Here is an idea of iterative simulation using stack: Before processing the left subtree of any node, we need to save two things on the stack: (1) the right child of the current node to process the right subtree after the traversal of the left subtree, and (2) the current node, so that we can process it after the traversal of the right subtree. To simulate this, we can use two separate stacks to store these two nodes. But how do we track the nodes in a postorder fashion? Let’s understand it clearly via the implementation.
Condition 1: If (currNode != NULL)
If the right child of the currNode is not NULL, then we push the right child into the rightChildStack. Now we push the currNode into the mainStack and go to the left child. We continue the same process until we reach the leftmost end of the tree, i.e., currNode == NULL.
if(currNode != NULL)
{
if(currNode->right != NULL)
rightChildStack.push(currNode->right)
mainStack.push(currNode)
currNode = currNode->left
}
Condition 2: If (currNode == NULL)
Now, we access the parent node of currNode, which is at the top of the mainStack. We assign the top node to currNode, but before processing it, we need to first process the nodes in the right subtree.
currNode = mainStack.top()
if(!rightChildStack.isEmpty() && currNode->right == rightChildStack.top())

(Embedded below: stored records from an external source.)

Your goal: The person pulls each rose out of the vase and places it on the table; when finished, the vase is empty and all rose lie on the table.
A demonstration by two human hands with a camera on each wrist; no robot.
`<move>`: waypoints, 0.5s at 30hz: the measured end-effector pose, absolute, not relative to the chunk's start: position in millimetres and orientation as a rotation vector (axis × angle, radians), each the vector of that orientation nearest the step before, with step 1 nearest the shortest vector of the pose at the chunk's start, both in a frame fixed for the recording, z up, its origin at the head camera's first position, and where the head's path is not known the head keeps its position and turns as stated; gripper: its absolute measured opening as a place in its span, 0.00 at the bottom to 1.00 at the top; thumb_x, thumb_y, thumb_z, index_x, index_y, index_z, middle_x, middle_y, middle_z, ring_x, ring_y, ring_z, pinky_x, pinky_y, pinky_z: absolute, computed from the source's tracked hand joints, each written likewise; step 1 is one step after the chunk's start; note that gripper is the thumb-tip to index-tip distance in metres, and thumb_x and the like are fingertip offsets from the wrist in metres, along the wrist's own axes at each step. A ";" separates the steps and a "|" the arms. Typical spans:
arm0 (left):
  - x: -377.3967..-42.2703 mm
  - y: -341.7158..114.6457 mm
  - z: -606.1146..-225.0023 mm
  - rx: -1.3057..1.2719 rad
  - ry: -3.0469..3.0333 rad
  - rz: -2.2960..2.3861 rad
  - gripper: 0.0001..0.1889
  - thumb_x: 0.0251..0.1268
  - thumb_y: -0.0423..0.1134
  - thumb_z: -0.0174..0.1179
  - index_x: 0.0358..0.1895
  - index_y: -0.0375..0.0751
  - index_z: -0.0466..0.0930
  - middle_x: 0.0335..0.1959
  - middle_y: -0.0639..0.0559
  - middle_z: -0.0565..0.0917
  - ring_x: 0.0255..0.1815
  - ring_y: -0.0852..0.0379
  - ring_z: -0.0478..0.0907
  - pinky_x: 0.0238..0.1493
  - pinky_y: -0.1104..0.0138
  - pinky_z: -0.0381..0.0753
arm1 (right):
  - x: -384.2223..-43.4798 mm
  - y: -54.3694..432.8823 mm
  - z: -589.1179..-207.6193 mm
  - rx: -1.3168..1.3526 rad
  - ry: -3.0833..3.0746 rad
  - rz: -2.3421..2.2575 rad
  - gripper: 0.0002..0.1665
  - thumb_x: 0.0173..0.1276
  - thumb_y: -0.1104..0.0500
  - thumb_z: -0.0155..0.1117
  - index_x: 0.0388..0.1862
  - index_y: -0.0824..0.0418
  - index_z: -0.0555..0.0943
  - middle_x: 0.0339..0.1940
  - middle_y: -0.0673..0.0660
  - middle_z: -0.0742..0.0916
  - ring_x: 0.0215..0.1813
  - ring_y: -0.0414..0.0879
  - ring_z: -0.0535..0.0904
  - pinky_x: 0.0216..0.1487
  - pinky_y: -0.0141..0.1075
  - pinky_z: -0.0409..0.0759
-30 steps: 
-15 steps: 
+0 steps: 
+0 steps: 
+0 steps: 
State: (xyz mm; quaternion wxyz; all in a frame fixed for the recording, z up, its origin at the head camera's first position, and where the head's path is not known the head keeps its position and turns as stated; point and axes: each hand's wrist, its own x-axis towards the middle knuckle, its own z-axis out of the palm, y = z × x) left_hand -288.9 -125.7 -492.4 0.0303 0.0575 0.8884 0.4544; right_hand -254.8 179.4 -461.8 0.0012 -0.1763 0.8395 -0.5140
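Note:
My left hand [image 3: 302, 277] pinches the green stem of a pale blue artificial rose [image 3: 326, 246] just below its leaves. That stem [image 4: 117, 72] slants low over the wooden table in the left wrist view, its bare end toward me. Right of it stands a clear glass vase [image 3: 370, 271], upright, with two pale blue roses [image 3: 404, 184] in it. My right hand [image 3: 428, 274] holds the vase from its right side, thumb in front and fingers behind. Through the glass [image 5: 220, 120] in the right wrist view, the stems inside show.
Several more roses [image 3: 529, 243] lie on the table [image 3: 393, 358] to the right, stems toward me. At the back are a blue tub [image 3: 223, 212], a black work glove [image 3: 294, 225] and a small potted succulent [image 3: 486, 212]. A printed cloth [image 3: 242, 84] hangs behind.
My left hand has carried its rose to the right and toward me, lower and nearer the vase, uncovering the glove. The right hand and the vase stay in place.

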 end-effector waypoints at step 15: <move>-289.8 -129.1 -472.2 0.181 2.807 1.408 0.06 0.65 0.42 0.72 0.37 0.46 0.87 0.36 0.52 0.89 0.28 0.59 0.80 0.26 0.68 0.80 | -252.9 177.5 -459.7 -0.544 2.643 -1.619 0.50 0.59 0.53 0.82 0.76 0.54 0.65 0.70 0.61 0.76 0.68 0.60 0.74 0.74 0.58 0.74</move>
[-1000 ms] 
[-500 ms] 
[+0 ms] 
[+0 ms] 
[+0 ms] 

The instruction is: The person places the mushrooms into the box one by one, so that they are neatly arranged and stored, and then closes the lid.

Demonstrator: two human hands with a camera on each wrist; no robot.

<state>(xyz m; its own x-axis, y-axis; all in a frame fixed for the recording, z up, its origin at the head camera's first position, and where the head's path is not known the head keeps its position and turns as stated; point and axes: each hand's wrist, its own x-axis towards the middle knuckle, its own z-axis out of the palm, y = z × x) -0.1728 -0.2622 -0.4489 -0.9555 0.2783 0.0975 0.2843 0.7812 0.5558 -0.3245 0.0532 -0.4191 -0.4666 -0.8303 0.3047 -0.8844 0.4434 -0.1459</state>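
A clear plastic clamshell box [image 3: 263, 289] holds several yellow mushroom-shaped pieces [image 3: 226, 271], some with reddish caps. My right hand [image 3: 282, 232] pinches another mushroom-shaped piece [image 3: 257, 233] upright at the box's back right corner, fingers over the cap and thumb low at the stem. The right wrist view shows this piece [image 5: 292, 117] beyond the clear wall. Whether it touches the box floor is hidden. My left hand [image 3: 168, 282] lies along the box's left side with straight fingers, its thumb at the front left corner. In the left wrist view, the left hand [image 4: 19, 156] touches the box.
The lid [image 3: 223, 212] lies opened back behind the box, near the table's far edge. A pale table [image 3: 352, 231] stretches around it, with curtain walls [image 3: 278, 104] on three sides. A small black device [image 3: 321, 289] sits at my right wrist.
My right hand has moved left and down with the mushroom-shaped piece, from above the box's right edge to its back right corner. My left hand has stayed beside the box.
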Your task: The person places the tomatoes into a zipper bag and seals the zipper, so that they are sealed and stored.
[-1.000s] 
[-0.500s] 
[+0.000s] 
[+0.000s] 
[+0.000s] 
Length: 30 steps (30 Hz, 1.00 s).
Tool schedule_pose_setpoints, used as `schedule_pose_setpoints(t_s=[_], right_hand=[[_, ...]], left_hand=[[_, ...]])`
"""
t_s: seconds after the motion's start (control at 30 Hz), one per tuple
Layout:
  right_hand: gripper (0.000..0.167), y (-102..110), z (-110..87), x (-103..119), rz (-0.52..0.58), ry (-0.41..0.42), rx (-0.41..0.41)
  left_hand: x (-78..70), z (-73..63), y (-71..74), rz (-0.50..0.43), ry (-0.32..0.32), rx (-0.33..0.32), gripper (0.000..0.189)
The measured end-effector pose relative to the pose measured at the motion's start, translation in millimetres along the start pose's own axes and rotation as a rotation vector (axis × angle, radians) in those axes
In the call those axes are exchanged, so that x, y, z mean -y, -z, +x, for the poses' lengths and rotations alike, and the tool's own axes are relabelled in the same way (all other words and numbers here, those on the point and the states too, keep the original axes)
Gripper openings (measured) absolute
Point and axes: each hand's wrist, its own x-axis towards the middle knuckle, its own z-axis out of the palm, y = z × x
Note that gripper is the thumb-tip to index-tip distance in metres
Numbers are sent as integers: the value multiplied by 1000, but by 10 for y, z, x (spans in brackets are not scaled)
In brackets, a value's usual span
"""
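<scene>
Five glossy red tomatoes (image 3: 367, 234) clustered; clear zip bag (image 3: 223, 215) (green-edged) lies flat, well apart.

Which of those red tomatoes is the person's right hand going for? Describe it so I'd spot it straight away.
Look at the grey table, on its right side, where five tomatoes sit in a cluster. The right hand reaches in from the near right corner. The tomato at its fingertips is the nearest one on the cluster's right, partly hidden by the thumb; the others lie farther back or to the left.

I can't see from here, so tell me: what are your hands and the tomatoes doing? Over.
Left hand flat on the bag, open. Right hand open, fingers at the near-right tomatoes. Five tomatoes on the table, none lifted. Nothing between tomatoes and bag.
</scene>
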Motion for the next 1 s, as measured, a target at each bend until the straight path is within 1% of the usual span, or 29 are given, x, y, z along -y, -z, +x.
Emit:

currNode = rightChildStack.pop()
else
{
process(currNode->data)
mainStack.pop()
currNode = NULL
}
void iterativePostorder(TreeNode* root)
{
if (root == NULL)
return;
stack<TreeNode*> mainStack;
stack<TreeNode*> rightChildStack;
TreeNode* currNode = root;
while (!mainStack.empty() || currNode != NULL)
{
if (currNode != NULL)
{
if (currNode->right != NULL)
rightChildStack.push(currNode->right);
mainStack.push(currNode);
currNode = currNode->left;
}
else
{
currNode = mainStack.top();
if (!rightChildStack.empty() && currNode->right == rightChildStack.top())
{
rightChildStack.pop();
mainStack.pop();
mainStack.push(currNode);
currNode = currNode->right;
}
else
{
cout << currNode->val << endl;
mainStack.pop();
currNode = NULL;
}
}
}
}
Each node is pushed into and popped out of the mainStack only once. Similarly, in the worst case, each node is pushed into the rightChildStack at most once. So we are doing a constant number of operations for each node. The time complexity is n * O(1) = O(n).
Space complexity: We are using two different stacks, where the size of each stack depends on the height of the binary tree. Think! So the space complexity = O(h).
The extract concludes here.